▸ HOW TO COMPLETE THIS TASK: The answer must be an exact copy of all the data below.

##########

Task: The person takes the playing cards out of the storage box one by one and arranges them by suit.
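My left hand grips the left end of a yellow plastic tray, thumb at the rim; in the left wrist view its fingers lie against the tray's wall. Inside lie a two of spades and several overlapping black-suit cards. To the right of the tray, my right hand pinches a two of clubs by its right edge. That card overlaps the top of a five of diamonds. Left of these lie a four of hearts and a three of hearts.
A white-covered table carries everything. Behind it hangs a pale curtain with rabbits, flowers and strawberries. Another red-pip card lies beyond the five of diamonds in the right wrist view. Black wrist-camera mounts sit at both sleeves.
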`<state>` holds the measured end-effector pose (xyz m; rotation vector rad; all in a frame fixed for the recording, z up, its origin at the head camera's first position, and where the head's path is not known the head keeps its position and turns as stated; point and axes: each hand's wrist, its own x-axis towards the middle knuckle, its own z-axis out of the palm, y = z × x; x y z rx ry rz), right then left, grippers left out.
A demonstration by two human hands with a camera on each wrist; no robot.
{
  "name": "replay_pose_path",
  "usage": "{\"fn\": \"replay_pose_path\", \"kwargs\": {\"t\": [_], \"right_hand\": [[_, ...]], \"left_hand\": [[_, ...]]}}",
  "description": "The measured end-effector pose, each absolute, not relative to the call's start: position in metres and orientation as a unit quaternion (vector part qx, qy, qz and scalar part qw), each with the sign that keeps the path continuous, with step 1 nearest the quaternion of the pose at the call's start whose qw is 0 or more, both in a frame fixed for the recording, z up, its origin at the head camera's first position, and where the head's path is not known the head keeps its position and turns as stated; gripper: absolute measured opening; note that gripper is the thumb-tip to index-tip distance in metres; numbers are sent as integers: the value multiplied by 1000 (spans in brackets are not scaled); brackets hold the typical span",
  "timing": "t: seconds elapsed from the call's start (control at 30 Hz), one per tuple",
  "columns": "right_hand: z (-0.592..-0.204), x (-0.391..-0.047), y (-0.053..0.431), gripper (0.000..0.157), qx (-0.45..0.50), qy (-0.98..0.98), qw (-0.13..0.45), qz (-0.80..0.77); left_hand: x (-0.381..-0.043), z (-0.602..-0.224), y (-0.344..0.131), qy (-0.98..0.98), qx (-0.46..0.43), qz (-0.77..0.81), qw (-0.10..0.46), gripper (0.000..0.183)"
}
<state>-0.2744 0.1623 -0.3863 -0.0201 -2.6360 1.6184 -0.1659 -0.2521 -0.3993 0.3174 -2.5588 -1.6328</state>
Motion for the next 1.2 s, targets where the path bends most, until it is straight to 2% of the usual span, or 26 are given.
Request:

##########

▸ TASK RESPONSE:
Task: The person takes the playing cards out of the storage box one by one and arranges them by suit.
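My left hand grips the left end of a yellow plastic tray, thumb at the rim; in the left wrist view its fingers lie against the tray's wall. Inside lie a two of spades and several overlapping black-suit cards. To the right of the tray, my right hand pinches a two of clubs by its right edge. That card overlaps the top of a five of diamonds. Left of these lie a four of hearts and a three of hearts.
A white-covered table carries everything. Behind it hangs a pale curtain with rabbits, flowers and strawberries. Another red-pip card lies beyond the five of diamonds in the right wrist view. Black wrist-camera mounts sit at both sleeves.
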`<state>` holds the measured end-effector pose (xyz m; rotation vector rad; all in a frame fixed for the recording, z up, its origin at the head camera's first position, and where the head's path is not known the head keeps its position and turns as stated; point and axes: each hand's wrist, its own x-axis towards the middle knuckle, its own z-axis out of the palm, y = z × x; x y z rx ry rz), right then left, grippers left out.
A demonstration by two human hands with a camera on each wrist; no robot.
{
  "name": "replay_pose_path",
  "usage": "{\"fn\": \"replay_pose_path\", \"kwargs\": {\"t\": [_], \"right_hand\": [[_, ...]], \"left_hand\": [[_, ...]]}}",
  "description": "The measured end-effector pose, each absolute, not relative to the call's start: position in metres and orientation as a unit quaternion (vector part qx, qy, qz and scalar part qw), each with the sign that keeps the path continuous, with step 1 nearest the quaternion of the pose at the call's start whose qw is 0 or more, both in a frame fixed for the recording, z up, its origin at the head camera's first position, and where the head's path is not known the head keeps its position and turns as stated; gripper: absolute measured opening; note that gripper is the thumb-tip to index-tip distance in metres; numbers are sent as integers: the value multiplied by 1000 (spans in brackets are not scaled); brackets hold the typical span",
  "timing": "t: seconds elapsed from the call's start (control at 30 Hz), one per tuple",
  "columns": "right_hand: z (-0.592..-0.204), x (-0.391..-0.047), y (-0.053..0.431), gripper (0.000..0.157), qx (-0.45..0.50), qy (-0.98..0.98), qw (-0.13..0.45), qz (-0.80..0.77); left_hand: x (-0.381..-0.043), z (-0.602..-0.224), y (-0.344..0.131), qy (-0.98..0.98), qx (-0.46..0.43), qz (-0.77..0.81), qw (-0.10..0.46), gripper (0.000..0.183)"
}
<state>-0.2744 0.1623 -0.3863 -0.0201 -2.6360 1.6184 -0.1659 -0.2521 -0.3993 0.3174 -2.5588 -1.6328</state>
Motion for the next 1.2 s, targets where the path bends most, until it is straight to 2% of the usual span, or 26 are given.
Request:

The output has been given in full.